[[ Data for analysis, beginning ]]

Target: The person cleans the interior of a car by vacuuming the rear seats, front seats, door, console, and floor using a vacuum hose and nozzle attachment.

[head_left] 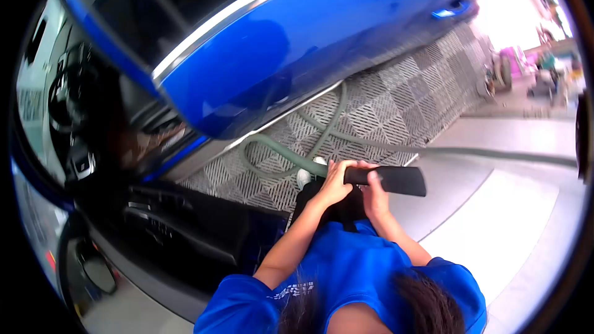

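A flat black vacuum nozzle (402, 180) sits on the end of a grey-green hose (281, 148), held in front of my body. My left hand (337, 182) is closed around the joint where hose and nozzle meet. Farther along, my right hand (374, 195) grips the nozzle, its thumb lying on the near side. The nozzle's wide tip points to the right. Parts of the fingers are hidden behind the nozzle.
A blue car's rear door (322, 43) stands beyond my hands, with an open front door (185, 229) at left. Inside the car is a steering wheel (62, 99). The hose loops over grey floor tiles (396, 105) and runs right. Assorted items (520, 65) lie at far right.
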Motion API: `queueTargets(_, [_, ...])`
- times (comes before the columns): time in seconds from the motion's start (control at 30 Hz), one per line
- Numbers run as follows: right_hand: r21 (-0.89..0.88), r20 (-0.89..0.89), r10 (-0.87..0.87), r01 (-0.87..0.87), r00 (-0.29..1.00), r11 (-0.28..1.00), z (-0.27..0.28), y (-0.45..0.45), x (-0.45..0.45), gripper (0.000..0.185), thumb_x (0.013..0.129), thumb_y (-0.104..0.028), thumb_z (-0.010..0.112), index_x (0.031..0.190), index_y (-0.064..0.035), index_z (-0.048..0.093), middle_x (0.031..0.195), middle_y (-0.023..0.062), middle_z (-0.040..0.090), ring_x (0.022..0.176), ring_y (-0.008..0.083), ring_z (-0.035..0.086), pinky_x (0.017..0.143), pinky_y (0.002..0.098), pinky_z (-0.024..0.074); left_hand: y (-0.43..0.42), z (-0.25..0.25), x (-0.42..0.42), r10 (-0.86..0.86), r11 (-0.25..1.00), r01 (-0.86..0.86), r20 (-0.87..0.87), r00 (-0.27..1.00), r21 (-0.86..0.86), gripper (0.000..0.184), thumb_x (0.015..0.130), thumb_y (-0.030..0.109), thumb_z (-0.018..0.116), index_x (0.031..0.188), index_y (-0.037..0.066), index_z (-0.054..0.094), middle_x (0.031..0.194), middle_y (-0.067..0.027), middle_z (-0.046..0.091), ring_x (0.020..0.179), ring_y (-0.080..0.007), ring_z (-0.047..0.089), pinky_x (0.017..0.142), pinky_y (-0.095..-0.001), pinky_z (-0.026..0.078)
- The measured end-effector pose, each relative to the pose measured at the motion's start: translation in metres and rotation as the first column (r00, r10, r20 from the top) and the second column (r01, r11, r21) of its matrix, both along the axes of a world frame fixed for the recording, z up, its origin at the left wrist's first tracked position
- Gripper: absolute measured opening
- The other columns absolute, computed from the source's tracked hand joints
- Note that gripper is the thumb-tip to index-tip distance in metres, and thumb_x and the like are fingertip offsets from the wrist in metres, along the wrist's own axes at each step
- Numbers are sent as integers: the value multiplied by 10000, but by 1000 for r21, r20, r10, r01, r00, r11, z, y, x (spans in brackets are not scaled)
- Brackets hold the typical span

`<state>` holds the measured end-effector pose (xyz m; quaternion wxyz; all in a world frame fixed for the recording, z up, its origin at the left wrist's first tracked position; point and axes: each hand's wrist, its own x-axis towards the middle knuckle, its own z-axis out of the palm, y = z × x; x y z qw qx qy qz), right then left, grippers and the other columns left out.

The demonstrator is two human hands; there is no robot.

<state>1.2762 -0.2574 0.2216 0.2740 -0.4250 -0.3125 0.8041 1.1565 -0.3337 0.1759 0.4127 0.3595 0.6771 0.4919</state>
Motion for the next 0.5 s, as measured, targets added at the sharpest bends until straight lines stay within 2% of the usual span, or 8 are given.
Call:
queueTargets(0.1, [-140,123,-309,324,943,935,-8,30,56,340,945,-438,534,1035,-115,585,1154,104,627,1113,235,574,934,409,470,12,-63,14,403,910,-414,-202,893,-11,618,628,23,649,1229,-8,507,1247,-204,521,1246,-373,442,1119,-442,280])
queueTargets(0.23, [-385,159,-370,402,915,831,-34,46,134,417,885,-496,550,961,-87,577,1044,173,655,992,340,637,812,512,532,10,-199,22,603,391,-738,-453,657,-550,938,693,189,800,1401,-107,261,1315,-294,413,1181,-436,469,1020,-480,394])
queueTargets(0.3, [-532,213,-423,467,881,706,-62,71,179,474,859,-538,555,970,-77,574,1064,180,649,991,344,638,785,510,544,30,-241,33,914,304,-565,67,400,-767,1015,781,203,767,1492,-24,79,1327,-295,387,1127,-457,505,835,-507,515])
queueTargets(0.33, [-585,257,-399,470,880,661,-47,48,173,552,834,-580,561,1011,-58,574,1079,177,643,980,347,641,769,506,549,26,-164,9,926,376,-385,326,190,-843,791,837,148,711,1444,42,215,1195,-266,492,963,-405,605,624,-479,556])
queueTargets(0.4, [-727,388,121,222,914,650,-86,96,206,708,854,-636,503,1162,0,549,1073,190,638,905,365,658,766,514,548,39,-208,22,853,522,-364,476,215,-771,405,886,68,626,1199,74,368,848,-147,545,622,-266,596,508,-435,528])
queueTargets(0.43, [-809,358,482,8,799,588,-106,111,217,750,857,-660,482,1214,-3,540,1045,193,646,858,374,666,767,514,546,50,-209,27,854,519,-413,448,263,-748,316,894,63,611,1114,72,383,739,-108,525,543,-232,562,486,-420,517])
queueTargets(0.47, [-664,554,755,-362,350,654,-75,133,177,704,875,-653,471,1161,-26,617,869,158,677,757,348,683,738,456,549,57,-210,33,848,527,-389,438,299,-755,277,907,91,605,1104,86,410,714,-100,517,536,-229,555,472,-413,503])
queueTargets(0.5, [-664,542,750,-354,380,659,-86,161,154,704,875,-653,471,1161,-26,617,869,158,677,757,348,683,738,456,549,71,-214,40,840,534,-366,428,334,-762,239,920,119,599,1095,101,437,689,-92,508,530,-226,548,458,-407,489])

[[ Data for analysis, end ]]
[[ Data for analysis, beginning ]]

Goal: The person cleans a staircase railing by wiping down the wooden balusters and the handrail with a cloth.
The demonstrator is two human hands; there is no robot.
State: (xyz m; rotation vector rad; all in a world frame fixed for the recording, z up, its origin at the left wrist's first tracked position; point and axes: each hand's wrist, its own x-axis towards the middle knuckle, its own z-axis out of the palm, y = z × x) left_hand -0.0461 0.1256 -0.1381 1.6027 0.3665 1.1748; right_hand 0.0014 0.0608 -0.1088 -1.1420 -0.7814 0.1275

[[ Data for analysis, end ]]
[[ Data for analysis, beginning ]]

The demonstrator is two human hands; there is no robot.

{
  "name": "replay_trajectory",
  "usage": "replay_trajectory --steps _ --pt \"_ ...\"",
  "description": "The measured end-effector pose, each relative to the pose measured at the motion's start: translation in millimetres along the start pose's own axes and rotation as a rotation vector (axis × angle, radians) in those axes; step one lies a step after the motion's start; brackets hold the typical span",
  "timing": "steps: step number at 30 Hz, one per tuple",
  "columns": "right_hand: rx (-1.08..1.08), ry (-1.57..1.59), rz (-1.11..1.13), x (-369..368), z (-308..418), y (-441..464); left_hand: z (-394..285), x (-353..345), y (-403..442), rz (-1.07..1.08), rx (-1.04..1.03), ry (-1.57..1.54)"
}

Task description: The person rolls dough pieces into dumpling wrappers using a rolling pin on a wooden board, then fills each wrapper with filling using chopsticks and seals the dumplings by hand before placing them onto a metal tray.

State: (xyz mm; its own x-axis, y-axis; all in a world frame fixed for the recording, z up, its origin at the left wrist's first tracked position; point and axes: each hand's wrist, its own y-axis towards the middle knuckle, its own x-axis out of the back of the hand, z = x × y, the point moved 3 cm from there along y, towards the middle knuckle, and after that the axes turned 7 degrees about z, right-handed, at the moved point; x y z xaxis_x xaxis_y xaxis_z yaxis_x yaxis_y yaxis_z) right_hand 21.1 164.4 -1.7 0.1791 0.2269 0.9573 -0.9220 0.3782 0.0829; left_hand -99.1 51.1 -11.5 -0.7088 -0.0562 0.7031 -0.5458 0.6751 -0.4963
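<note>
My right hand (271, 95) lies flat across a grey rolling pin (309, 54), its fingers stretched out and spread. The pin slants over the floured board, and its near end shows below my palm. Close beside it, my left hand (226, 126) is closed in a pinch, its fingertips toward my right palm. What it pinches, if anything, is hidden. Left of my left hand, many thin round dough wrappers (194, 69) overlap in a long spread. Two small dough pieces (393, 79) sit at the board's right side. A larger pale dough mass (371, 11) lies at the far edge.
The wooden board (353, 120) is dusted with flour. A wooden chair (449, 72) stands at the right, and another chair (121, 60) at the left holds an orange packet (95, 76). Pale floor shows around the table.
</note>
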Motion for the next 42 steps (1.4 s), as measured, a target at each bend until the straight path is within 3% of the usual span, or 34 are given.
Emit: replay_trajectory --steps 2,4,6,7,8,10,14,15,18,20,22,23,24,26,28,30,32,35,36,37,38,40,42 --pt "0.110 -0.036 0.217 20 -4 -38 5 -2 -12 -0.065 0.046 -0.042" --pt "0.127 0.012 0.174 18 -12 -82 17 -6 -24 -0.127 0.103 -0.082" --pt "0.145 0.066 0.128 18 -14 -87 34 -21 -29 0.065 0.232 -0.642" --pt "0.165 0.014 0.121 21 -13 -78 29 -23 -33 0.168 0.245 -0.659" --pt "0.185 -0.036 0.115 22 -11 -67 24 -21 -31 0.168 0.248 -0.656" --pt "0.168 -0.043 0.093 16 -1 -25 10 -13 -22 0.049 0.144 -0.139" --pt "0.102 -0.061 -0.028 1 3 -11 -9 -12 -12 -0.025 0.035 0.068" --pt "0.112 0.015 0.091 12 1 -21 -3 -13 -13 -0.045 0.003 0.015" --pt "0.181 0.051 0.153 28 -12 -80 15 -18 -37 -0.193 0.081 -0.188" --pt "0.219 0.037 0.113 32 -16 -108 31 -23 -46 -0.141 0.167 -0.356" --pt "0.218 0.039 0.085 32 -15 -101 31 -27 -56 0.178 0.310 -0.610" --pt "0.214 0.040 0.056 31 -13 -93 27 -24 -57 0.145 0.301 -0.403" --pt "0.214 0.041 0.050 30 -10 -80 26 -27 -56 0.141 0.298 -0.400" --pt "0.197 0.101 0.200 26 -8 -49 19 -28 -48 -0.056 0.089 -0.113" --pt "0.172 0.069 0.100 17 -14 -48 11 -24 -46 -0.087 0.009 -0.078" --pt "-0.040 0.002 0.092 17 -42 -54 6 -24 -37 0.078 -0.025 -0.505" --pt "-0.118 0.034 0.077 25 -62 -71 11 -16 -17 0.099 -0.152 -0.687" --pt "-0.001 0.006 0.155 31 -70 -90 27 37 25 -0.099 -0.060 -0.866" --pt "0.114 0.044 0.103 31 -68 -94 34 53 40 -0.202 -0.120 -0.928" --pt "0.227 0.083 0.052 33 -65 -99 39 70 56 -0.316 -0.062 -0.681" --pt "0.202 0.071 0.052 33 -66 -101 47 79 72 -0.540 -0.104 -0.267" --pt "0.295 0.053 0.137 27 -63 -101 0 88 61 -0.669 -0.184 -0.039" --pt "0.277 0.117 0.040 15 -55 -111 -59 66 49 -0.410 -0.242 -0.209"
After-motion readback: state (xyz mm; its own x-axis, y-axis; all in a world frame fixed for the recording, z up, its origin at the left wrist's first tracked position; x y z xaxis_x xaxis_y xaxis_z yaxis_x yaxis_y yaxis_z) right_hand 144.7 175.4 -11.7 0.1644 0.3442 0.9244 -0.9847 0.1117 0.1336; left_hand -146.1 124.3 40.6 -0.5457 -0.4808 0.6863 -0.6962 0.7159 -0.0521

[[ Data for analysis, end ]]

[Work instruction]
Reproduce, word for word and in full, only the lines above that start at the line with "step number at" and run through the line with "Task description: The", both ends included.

[Answer below]
  "timing": "steps: step number at 30 Hz, one per tuple",
  "columns": "right_hand: rx (-1.08..1.08), ry (-1.57..1.59), rz (-1.11..1.13), x (-369..368), z (-308..418), y (-441..464); left_hand: z (-394..285), x (-353..345), y (-403..442), rz (-1.07..1.08), rx (-1.04..1.03), ry (-1.57..1.54)"
}

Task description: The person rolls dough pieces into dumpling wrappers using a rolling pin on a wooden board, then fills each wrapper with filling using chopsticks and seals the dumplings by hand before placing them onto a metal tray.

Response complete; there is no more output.